Barcelona potwierdza porozumienie z Jordim Albą w sprawie zerwania kontraktu
Barcelona potwierdziła w środę odejście Jordiego Alby (34), zawodnika, który odegrał ważną rolę w ciągu jedenastu lat spędzonych w katalońskim klubie. W tym sezonie miał znacznie trudniejszy czas rywalizując z Alejandro Balde, który zaczął wyrabiać sobie markę w zeszłym sezonie, ale jego pozycja była niekwestionowana przez zdecydowaną większość pobytu w klubie.
Obrońca odchodzi rok wcześniej niż oczekiwano, czyli rok przed końcem kontraktu z Barcą. Obie strony doszły jednak do porozumienia w sprawie zerwania umowy. Warto pamiętać, że lewy obrońca jest jednym z najlepiej opłacanych piłkarzy na Camp Nou i jeśli na w klubie brakuje płynności finansowej, to jest to dobra wiadomość w kontekście zmniejszenia funduszu płac i możliwości rejestrowania nowych zawodników w kolejnym oknie transferowym.

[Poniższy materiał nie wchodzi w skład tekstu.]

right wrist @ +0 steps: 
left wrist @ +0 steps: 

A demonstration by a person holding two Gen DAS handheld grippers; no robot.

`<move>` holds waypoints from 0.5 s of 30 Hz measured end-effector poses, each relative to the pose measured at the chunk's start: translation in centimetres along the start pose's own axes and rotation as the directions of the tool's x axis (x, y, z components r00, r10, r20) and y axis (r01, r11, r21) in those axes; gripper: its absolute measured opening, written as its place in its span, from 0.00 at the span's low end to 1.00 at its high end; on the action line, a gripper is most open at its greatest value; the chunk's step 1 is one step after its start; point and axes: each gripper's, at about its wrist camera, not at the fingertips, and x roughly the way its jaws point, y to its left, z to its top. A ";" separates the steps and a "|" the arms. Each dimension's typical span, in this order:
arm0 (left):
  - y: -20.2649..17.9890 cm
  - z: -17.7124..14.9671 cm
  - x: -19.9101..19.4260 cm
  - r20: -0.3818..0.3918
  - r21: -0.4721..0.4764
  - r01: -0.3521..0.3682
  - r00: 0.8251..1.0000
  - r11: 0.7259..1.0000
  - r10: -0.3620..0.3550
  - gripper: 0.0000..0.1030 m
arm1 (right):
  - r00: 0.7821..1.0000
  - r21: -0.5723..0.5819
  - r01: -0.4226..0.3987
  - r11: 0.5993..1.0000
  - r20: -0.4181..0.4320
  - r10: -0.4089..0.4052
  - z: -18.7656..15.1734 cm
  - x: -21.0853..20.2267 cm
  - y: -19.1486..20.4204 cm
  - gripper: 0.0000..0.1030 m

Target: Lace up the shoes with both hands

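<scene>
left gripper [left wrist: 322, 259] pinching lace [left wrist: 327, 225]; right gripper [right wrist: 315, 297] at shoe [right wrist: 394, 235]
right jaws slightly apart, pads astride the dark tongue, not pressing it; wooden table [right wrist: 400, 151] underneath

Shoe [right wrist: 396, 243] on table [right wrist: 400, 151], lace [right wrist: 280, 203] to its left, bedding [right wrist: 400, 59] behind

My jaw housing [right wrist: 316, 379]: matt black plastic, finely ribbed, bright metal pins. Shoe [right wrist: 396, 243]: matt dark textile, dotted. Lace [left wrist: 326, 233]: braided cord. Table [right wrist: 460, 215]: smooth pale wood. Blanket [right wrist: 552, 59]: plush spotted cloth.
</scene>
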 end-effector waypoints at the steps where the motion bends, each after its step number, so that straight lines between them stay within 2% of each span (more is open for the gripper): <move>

W najbliższą niedzielę defensor pożegna się z Cules po ponad dekadzie spędzonej w klubie. Jest to ostatni mecz u siebie dla drużyny Xaviego Hernandeza, a zatem będzie miał okazję przeżyć swój ostatni dzień jako zawodnik w miejscu, które było jego domem.
Po tym, jak we wtorek ponownie był zmiennikiem i nie zagrał ani minuty, powinien znaleźć się w wyjściowym składzie. Pomimo faktu, że Alba miał kilka starć z fanami w ostatnim czasie, oczekuje się, że będzie dobrze traktowany w niedzielę. Będzie to również wyjątkowy dzień dla Sergio Busquetsa.
Statystyki piłkarza, który był trzecim kapitanem, są więcej niż niezwykłe: 19 tytułów, 26 bramek, 91 asyst i łącznie 458 występów. Są to liczby, które pokazują rolę, jaką odegrał od momentu przybycia i między innymi z tego powodu Katalończycy przygotowali emocjonalne wideo, w którym zebrano niektóre z najważniejszych wydarzeń z tych ponad 10 lat.
Przyszłość zawodnika nie jest na razie znana. Według niektórych mediów Alba mógłby wraz z Sergio Busquetsem dołączyć do drużyny Inter Miami występującej w amerykańskiej MLS. Jeszcze niedawno obrońca był łączony z Atletico, w którym podobno chętnie widziałby go trener Diego Simeone. Z pewnością wszystko wyjaśni się w ciągu najbliższych kilku tygodni, ale doświadczony piłkarz nie powinien narzekać na brak zainteresowania ze strony topowych klubów.